## Task statement
What is needed is a faithful transcription of all the data below, pictures excluded.

## Given information
^^^^
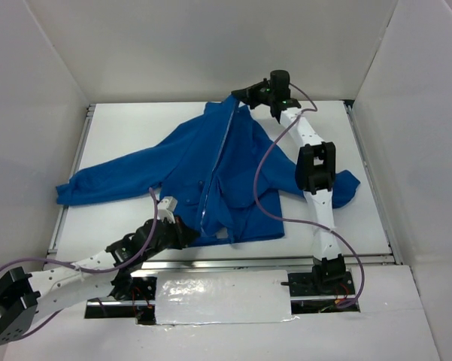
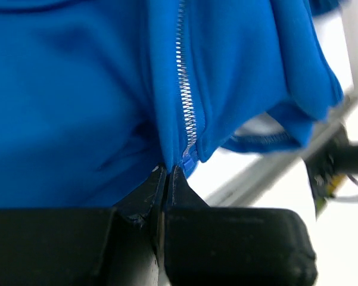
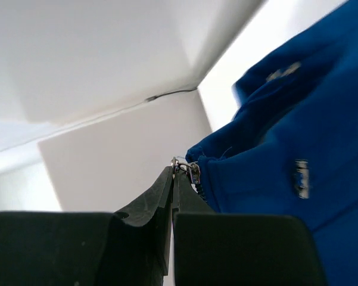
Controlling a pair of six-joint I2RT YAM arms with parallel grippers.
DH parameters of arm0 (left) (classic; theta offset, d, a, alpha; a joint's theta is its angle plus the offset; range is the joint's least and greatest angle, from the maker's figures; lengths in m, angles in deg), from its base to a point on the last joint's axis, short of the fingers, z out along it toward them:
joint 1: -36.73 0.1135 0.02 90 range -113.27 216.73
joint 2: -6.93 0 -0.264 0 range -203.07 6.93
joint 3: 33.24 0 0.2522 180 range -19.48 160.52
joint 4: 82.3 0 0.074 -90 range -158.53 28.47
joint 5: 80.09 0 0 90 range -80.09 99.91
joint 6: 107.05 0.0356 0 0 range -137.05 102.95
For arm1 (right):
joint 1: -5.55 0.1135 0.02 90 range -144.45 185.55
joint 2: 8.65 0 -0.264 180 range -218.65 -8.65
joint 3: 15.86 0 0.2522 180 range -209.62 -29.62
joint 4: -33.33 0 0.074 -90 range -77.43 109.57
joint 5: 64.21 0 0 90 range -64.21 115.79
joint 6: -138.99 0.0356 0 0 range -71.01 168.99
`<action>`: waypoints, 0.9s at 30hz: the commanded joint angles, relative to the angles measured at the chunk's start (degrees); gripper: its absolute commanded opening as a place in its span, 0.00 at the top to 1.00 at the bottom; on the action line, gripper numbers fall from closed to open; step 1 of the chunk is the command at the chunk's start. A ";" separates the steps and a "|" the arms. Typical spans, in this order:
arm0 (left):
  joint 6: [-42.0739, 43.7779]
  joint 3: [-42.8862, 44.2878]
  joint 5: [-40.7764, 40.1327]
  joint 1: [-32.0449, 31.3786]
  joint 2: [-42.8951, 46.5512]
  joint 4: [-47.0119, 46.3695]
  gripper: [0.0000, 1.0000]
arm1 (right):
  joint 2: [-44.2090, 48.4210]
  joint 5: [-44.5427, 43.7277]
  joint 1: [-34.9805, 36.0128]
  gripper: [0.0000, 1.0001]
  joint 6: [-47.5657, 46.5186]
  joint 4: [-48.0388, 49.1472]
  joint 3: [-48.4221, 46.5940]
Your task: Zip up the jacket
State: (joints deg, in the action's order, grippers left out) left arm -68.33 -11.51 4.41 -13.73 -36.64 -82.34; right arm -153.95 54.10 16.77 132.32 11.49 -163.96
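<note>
**Both ends of the zipper held, slider up at the collar**

Two pairs of jaws are closed on opposite ends of a single line. The small royal-blue fleece jacket [image 1: 188,169] is spread front-up on the white tabletop [image 1: 128,124]. Its hem is turned toward the arm bases and its stand-up collar [image 1: 226,107] toward the far edge. The silver-white centre zipper [image 1: 216,162] runs from near to far, leaning slightly to the right.

The left jaws are pressed together on the foot of the zipper at the hem [image 2: 189,159]. The right jaws are pinched shut on the small metal zipper pull [image 3: 179,164] at the top of the collar. The zipper's long axis is thus held between the two: the left jaws anchor the near end, and only the right jaws are placed to move the pull. Any further travel would be directed away from the bases along that axis. Little or none appears to be left, so the task is judged nearly or wholly done.

The layout is given by the overhead view, but neither grip can be confirmed there. In the left wrist view the zipper teeth [image 2: 184,89] are seen meshed from the hem to the top of the frame. Only in the right wrist view is the slider [image 3: 194,173] shown, at the collar's edge just beside the jaw tips. Whether any teeth lie beyond it cannot be told.
</note>
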 commanded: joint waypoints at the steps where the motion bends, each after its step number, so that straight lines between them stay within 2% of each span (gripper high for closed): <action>1: -5.57 -2.52 -1.79 -1.14 -2.21 4.14 1.00 | 6.07 -2.48 -4.89 1.00 -1.76 13.70 -8.73; 5: -4.35 -0.24 -3.29 -1.22 -7.13 3.96 1.00 | 8.45 -0.47 -6.57 1.00 -4.48 13.44 -9.27; 10: -1.46 1.96 -1.89 -1.22 -11.35 0.71 1.00 | 6.52 3.85 -6.92 1.00 -3.97 15.01 -9.27; 17: 0.22 3.72 -1.44 -1.22 -11.36 3.41 1.00 | 6.16 6.58 -7.62 1.00 -4.31 16.16 -11.73; 18: 0.48 4.16 -2.14 -1.22 -11.10 4.56 1.00 | 6.77 6.66 -7.97 0.87 -4.84 15.47 -11.64; 19: 0.66 5.55 -2.67 -1.22 -10.31 6.05 0.94 | 8.00 7.01 -8.15 0.75 -5.89 15.11 -11.64; 20: 0.66 6.44 -3.37 -1.22 -9.78 7.98 0.69 | 8.62 7.36 -8.41 0.62 -6.25 14.76 -11.64; 21: 0.84 8.19 -4.69 -1.22 -8.04 11.74 0.52 | 9.32 7.63 -9.02 0.33 -6.51 14.32 -11.64; 22: 0.75 9.16 -5.57 -1.14 -6.80 13.78 0.36 | 11.15 8.24 -9.20 0.20 -7.21 13.88 -11.64; 23: 0.75 10.13 -6.19 -1.22 -5.66 18.76 0.11 | 12.13 8.59 -9.38 0.02 -7.56 13.53 -11.64; 24: 1.10 12.40 -6.89 -1.22 -2.78 21.07 0.01 | 13.18 8.77 -10.07 0.00 -8.09 12.74 -11.64; 26: 1.28 15.13 -9.87 -1.22 -0.12 26.00 0.01 | 16.87 9.12 -10.78 0.00 -9.67 11.42 -11.82; 27: 1.63 18.72 -10.84 -1.14 1.63 31.33 0.01 | 18.19 9.39 -10.87 0.00 -11.42 9.68 -11.91</action>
State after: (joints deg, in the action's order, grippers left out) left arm -68.09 -0.47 -2.67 -14.71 -39.20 -63.67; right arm -146.34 63.41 7.20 124.95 18.36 -171.46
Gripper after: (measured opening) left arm 0.993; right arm 0.994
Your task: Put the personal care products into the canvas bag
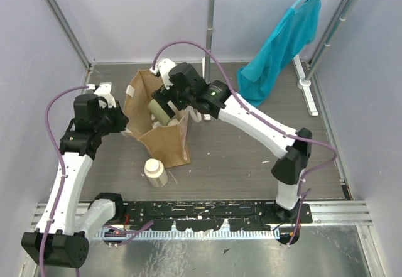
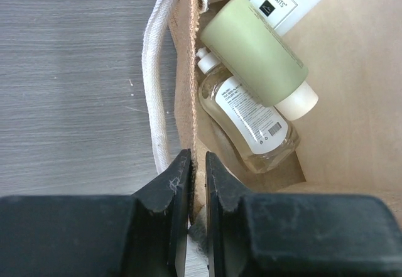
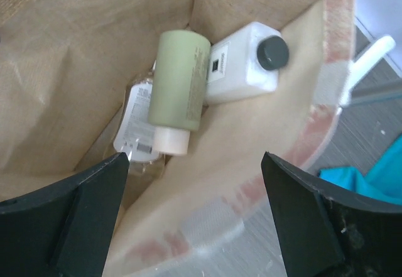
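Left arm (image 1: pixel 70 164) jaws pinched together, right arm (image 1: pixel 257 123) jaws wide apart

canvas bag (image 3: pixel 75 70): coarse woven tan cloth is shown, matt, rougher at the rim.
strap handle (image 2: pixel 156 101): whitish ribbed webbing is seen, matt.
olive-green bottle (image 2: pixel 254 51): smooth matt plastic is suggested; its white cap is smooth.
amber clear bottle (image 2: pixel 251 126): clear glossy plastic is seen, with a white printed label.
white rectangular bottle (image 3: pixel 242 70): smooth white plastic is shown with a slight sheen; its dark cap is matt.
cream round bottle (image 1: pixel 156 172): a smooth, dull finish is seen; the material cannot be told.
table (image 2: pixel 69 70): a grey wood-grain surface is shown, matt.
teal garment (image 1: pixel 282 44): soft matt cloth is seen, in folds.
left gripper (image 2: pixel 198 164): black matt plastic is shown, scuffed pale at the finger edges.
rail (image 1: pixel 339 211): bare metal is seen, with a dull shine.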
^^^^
## Result of the task
Controlling a pair of six-joint I2RT YAM arms with parallel grippers.
DH parameters of arm0 (left) (classic; theta offset, d, a, alpha; a joint's theta is its angle plus the offset; range is the joint's least and greatest angle, from the maker's figures; lengths in m, angles in deg), from its base to a point on the last joint's axis, short of the fingers, z out along it toward them:
joint 1: -36.73 0.1135 0.02 90 range -113.27 216.73
joint 2: -6.93 0 -0.264 0 range -203.07 6.93
joint 3: 33.24 0 0.2522 180 range -19.48 160.52
joint 4: 82.3 0 0.074 -90 range -158.53 28.47
joint 5: 80.09 0 0 90 range -80.09 99.91
joint 6: 107.05 0.0356 0 0 range -137.05 102.95
For arm1 (right):
joint 1: -5.55 0.1135 0.02 90 range -144.45 185.55
joint 2: 8.65 0 -0.264 180 range -218.65 -8.65
joint 3: 15.86 0 0.2522 180 range -209.62 -29.62
joint 4: -33.33 0 0.074 -90 range -77.43 109.57
joint 5: 64.21 0 0 90 range -64.21 115.79
joint 6: -138.99 0.0356 0 0 range -71.01 168.99
`<action>`: waypoints, 0.9s at 30hz: the commanded joint angles, relative to the angles measured at the chunk's start (degrees); gripper: its absolute commanded opening as a place in its span, 0.00 at the top to 1.00 at the bottom; on the action line, gripper numbers fall from closed to open; step 1 of the chunk is the command at the chunk's start. A ";" separates the steps and a "|" the arms. Typical spans, in this order:
arm0 (left):
  joint 6: [-42.0739, 43.7779]
  joint 3: [-42.8862, 44.2878]
  joint 5: [-40.7764, 40.1327]
  joint 1: [-32.0449, 31.3786]
  joint 2: [-42.8951, 46.5512]
  joint 4: [-47.0119, 46.3695]
  gripper: [0.0000, 1.0000]
arm1 (right):
  joint 2: [-44.2090, 48.4210]
  joint 5: [-44.5427, 43.7277]
  joint 1: [-34.9805, 36.0128]
  gripper: [0.0000, 1.0001]
  joint 6: [-47.5657, 46.5186]
  joint 4: [-48.0388, 49.1472]
  joint 3: [-48.4221, 46.5940]
Your task: Zip up the jacket
State: (joints deg, in the action's order, grippers left out) left arm -68.33 -11.51 4.41 -13.73 -36.64 -82.34; right arm -153.95 54.10 16.77 132.32 11.49 -163.96
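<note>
**Both ends of the zipper held, slider up at the collar**

Two pairs of jaws are closed on opposite ends of a single line. The small royal-blue fleece jacket [image 1: 188,169] is spread front-up on the white tabletop [image 1: 128,124]. Its hem is turned toward the arm bases and its stand-up collar [image 1: 226,107] toward the far edge. The silver-white centre zipper [image 1: 216,162] runs from near to far, leaning slightly to the right.

The left jaws are pressed together on the foot of the zipper at the hem [image 2: 189,159]. The right jaws are pinched shut on the small metal zipper pull [image 3: 179,164] at the top of the collar. The zipper's long axis is thus held between the two: the left jaws anchor the near end, and only the right jaws are placed to move the pull. Any further travel would be directed away from the bases along that axis. Little or none appears to be left, so the task is judged nearly or wholly done.

The layout is given by the overhead view, but neither grip can be confirmed there. In the left wrist view the zipper teeth [image 2: 184,89] are seen meshed from the hem to the top of the frame. Only in the right wrist view is the slider [image 3: 194,173] shown, at the collar's edge just beside the jaw tips. Whether any teeth lie beyond it cannot be told.
</note>
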 commanded: joint waypoints at the steps where the motion bends, each after its step number, so that straight lines between them stay within 2% of each span (gripper high for closed): <action>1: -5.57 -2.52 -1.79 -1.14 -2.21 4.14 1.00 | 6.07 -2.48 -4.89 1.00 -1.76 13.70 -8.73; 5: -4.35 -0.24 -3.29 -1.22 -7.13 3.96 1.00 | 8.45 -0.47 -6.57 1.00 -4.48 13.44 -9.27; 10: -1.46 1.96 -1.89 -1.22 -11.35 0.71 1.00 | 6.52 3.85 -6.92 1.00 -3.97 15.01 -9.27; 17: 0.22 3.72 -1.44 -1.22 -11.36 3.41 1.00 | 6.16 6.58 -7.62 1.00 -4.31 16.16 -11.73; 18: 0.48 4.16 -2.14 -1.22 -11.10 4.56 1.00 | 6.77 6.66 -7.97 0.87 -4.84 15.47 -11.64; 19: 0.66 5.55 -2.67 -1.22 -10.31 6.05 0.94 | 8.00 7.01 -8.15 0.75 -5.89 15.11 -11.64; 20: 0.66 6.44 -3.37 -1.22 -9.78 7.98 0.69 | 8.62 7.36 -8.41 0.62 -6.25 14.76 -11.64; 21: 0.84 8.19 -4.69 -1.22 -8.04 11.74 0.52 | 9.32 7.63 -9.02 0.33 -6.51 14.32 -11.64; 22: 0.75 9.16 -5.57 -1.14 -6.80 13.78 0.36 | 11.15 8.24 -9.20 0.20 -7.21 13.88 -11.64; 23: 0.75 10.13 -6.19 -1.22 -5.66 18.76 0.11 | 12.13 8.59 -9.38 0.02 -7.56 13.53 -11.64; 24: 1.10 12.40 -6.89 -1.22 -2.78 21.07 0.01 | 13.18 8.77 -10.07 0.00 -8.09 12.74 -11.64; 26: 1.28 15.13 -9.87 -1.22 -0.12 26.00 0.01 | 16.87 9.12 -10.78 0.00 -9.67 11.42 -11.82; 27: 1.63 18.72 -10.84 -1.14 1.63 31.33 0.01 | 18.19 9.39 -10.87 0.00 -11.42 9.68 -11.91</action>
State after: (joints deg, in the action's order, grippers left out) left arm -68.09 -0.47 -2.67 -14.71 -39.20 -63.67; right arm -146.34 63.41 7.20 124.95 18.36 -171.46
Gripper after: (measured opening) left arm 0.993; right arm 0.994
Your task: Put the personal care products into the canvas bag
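Left arm (image 1: pixel 70 164) jaws pinched together, right arm (image 1: pixel 257 123) jaws wide apart

canvas bag (image 3: pixel 75 70): coarse woven tan cloth is shown, matt, rougher at the rim.
strap handle (image 2: pixel 156 101): whitish ribbed webbing is seen, matt.
olive-green bottle (image 2: pixel 254 51): smooth matt plastic is suggested; its white cap is smooth.
amber clear bottle (image 2: pixel 251 126): clear glossy plastic is seen, with a white printed label.
white rectangular bottle (image 3: pixel 242 70): smooth white plastic is shown with a slight sheen; its dark cap is matt.
cream round bottle (image 1: pixel 156 172): a smooth, dull finish is seen; the material cannot be told.
table (image 2: pixel 69 70): a grey wood-grain surface is shown, matt.
teal garment (image 1: pixel 282 44): soft matt cloth is seen, in folds.
left gripper (image 2: pixel 198 164): black matt plastic is shown, scuffed pale at the finger edges.
rail (image 1: pixel 339 211): bare metal is seen, with a dull shine.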

Now the exercise is complete.